A nurse at Grady Memorial Hospital, Lauren Skinner is also pitching in to help keep her co-workers safe in the time of coronavirus. She's taken to designing and sewing N95 mask covers and leading a Facebook group to show others how to do it, too.
I STARTED WORKING AT GRADY ALMOST SIX YEARS AGO in the surgical trauma intensive care unit, and I transferred to the burn unit this past August.
It’s been very different since the coronavirus outbreak, to say the least. In the burn unit, because our patients have such a high infection rate, we’ve been pretty isolated from coronavirus. Having a highly infectious respiratory patient in the burn unit is a bad idea.
A couple years ago, I joined the hazardous infectious disease team that was formed at Grady in response to Ebola. If we were to have an Ebola patient, I would be one of the nurses called in. Because of that, earlier in February, Barbara McLean, who heads the team, had those of us who were willing and able start doing personal protective equipment (PPE) training all over the hospital.
Four of us went to every single unit where they had either a COVID-positive patient or a patient under investigation (PUI) for COVID-19. We trained every unit, during every shift, day and night, for about six or seven weeks, showing exactly what the Centers for Disease Control and Prevention (CDC) updates on PPE guidance were. At our busiest, I worked just over 100 hours in one week, and we trained roughly 1,500 employees.
In addition to that, we knew we needed to create masks to cover our N95 respirators. I love to sew, so I tried a couple of patterns I found online, but they either had too many folds or too much fabric, or they didn’t completely cover the N95, so I ended up designing one myself.
Normally, if we had a respiratory patient, our N95 would be for one-day or single-patient use. Because we don’t have enough of them, we needed to protect the outside of the mask. The respirator protects us, but if a COVID-positive patient coughs and it gets on the outside of the N95 mask, we don’t want to then take it into a room of another patient who is COVID-negative. It would put them at risk.
The original CDC guidelines were to cover the N95s with a surgical mask and discard the surgical mask after every use. Well, even back in February, the surgical masks were in short supply.
An outer mask helps protect our patients and our co-workers and prolongs the life of the N95, which we’re wearing for weeks at a time.
We started a Facebook group, BaLa N95 Cover for Frontline Healthcare Workers, organizing people to volunteer to make mask covers. We call them BaLa covers — short for Barbara and Lauren.
We’ve had close to 2,000 made and distributed to people throughout Grady as well as to some other people in need. One of our employees who went to New York to do relief nursing was sent up with 500 covers.
I’m putting together templates and fabric to send off to people willing to trace, cut and sew.

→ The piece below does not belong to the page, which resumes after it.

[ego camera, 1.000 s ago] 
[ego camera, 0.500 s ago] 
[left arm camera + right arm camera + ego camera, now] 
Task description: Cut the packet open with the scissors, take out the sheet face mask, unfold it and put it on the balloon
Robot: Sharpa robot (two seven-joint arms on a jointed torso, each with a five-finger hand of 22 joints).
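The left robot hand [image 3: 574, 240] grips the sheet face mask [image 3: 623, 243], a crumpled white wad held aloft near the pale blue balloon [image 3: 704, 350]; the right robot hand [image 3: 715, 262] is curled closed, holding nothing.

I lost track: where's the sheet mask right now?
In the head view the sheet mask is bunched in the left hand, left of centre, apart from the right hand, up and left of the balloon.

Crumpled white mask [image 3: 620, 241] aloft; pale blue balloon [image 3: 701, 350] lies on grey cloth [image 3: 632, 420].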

It’s complicated in the burn unit because patients coming in with inhalation injuries have all the same symptoms as a COVID-19 patient — fever, shortness of breath, a chest X-ray showing inflammation and that kind of thing — so a lot of our patients coming in from house fires are considered PUIs until confirmed negative. We did have one patient who came in positive, and this was early on, so we weren’t wearing masks at all times in the hospital. We ended up having to get tested just to make sure because so many of us did come into contact with this patient.
I’ve been up on the units taking care of COVID-19 patients since I’m delivering masks. I’m also working with another volunteer organization that’s delivering meals and other supplies. I can see how hard they’re working and what they’re having to go through to take care of these patients.
You can always tell who is staffing those units because they come home with the marks on their faces every day.
We’ve had a couple employees test positive, and they ended up requiring fluids and nebulizer treatments at home. And these are young, healthy people. These are people who run marathons. They don’t smoke. They eat healthy diets and have no health history. Even a couple of weeks after being cleared to come back to work, they’re exhausted after about eight hours. They still don’t have the stamina they did. They’re still feeling it. It really took a toll on them.
“I’ve been up on the units taking care of COVID-19 patients since I’m delivering masks. I’m also working with another volunteer organization that’s delivering meals and other supplies. I can see how hard they’re working and what they’re having to go through to take care of these patients.”
Being a nurse was not my original plan. I started off studying neuroscience, and I was working in a lab doing electrophysiology with a plan to go to graduate school for neuroscience.
I ended up getting sick with a gastrointestinal infection that had me in the hospital for a few days, and I had a terrible nurse one night. She pretty much accused me of drug-seeking. I was alone, scared, in pain and crying all night. It was a really traumatic experience for me.
Afterward, I was like, “I can do her job, and I can do her job well. I can make sure none of my patients ever feel the way I did that night.”
So, instead of going to graduate school, I decided to go to nursing school, and it was the best decision I’ve ever made. I was in the accelerated bachelor of science in nursing program at Georgia State, and I’ve been a nurse for almost 13 years now. And I love it. It is hard. It is tiring. It is trying. But it is also extremely satisfying. I still love my job, even when I come home in tears or exhausted.